New year, new you? Sure. But, before soaking in all that 2022 has to offer, let's recap the *HIT* products of 2021 in the beauty biz. Last year was all about experimentation, honing your hidden talents, and letting your creative juices flow, all while cooped up on your couch. While coronavirus cases spiked, so did the search for mascaras, lipsticks, foundations, tints, and so on. DIY skincare fads and viral Tik Tok makeup trends kept us occupied, and well, amused, amid the grave reality of the outside world. And, even the unskilled, non-cosmoholic had to rely on YouTube tutorials to glam up for a virtual date; uh, the times we live in today.
As per a survey conducted by beauty connoisseurs at Tajmeeli—using global Google search data—in 2021, philocalists displayed a peaked interest in lip creams, skin tints, mascaras, lip plumpers, lip liners, eyeshadow palettes, and the works. Lipsticks, in particular, seemed to be the most widely searched beauty product across brands, including Estée Lauder, Charlotte Tilbury, Smashbox, et cetera.

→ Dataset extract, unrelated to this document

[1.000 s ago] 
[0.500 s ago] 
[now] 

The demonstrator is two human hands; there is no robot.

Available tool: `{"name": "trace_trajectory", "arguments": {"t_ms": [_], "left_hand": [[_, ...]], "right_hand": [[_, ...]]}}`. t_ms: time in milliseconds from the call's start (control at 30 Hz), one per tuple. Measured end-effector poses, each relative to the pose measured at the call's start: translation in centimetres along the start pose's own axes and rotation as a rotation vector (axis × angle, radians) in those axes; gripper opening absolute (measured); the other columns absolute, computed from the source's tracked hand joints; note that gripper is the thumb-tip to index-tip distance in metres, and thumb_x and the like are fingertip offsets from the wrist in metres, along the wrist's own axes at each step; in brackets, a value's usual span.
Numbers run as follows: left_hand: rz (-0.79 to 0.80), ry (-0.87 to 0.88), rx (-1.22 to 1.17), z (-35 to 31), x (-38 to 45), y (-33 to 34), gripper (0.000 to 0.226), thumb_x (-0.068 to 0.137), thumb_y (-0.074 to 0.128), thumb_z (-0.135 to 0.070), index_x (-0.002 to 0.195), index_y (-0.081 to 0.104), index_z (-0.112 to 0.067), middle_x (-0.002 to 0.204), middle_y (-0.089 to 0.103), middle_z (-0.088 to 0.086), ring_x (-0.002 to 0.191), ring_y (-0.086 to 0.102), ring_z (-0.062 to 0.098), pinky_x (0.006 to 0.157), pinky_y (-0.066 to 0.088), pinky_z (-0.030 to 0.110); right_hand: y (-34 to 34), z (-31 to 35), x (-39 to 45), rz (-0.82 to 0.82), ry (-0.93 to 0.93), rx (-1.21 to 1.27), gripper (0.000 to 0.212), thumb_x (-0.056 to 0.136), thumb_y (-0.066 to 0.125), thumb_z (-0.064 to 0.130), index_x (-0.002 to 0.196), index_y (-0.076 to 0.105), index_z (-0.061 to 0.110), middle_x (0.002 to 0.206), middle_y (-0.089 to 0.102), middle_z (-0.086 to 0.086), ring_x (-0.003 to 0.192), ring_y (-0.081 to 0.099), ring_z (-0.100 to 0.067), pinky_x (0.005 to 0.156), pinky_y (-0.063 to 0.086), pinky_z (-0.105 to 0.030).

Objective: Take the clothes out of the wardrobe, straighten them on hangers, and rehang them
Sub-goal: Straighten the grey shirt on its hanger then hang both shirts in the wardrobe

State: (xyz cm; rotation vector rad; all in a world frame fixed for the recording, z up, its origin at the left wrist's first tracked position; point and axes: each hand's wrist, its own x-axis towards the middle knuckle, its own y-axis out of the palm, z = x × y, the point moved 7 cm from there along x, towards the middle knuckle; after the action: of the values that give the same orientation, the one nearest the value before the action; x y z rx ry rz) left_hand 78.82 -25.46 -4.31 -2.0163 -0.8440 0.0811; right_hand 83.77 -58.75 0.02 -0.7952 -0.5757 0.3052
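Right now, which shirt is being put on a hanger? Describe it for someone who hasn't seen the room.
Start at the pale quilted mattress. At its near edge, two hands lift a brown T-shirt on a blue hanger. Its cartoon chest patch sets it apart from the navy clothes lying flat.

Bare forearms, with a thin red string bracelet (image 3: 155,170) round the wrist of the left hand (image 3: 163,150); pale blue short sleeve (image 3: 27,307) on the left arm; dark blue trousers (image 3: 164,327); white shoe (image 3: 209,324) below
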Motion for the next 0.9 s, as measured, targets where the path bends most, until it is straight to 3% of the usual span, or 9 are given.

Tajmeeli's research indicates that Estée Lauder's lipsticks saw the highest increase in online searches over the past 12 months, followed by Charlotte Tilbury, Smashbox, Clinique, and MAC. For a full face of glam, beauty moguls relied on MAC Cosmetics; lipstick, face/body foundation, and mascara included. If you come to think of it, *lipsticks* topped the beauty list for 2021? In a world of N95's and maskne? Shocking. 'Revenge beauty', perhaps—after months of lockdown and masking up! Lip liners, lip oils, lip balms, blush, contour wands, and a cryo mask are also featured in the list of the most Google'd beauty products.
The data was collected from Google Trends, indicating global searches during the period between 2nd December 2020 and 11th December 2021. Twenty-nine popular global brands were selected for analysis. Only product-specific search terms were included in the analysis, with generic terms omitted. Google defines 'breakout' search terms as those that have seen a tremendous increase, probably because these queries are new and had few (if any) prior searches.